Prices in the towns have increased “as high as 60 per cent” in the past four years as buyers spy bargains.

“What you are seeing is a value differential between the cities and the rural sector and you are seeing sharp lifts in values. We may think ti is expensive but when you come from a city, it’s cheap to you.

“It might be a struggle to raise the money but at least it gets you on the ladder.”

In 2016, the average sale price in Tuakau was $538,000 for all house sales compared to $525,000 for first home buyers.

Growth in Huntly and Ngaruawahia is generated out of Hamilton, Sanson said.

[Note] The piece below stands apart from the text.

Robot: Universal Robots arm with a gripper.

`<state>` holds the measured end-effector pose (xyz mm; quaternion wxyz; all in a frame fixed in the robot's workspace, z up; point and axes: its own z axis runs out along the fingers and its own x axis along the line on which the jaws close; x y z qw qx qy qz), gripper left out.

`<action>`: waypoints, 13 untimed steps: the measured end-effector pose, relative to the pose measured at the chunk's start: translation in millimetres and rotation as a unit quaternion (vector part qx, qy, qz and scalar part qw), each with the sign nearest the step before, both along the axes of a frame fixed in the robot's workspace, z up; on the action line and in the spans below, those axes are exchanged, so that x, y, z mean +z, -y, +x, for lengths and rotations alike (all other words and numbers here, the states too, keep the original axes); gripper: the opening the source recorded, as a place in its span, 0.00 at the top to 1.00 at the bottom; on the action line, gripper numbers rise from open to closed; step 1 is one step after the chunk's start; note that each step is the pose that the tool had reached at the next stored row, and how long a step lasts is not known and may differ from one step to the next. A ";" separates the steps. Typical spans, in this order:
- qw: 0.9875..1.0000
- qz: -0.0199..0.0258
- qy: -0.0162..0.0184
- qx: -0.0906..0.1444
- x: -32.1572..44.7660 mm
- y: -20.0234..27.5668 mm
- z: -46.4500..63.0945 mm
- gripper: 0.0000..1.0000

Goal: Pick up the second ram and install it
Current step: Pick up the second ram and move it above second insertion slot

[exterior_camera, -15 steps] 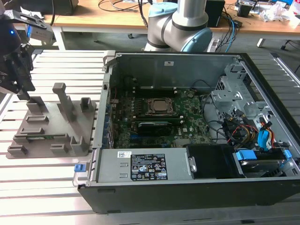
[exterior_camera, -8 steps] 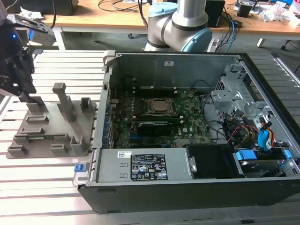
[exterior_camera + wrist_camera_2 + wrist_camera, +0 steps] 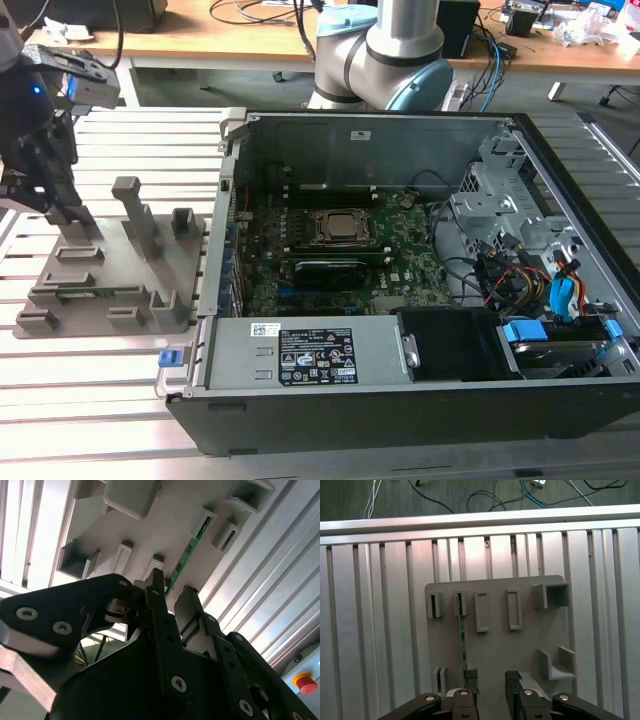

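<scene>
The second ram (image 3: 462,645) is a thin green stick standing on edge in slots of a grey holder plate (image 3: 520,645) on the slatted table. In the second wrist view the ram (image 3: 187,555) runs up to just ahead of the black fingertips. My gripper (image 3: 491,682) hangs open above the plate's near end, with nothing between its fingers. The ram lines up with one finger (image 3: 471,680) rather than with the gap. In the exterior view the gripper (image 3: 72,212) is over the holder plate (image 3: 100,290), at that view's left.
An open computer case (image 3: 400,375) lies at the exterior view's right, with the green motherboard (image 3: 400,265) and its processor socket (image 3: 340,228) exposed. Tall posts (image 3: 128,205) rise from the holder plate. A grey power supply (image 3: 310,355) and cables (image 3: 520,280) fill the case's front.
</scene>
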<state>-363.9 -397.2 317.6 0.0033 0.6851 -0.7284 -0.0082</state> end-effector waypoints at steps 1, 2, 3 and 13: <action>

First home owners in those towns paid an average of $301,000 (compared to $316,000 for all homes sold) and $319,000 ($349,000) respectively.

And part of Huntly are being rezoned after developers moved in, looking to build. At Te Kauwhata, a private plan change would see 2500 new homes and a population explosion of more than 5000 people.

That’s over and above the current level of development in the area.

In 2014, 38 percent of Harcourts Riverlands sales went to Auckland buyers, in 2015 that figure increased to 54 percent and last year it fell to 48 percent in part due to tighter lending rules.

LJ Hooker North Waikato manager Ron Bradley said a percentage of all sales in those areas of the Waikato have been to Aucklanders but they did not keep data.

“There is no secret there is an exodus of people who can’t afford Auckland prices who are coming to other locations and ours is one of them,” Bradley said.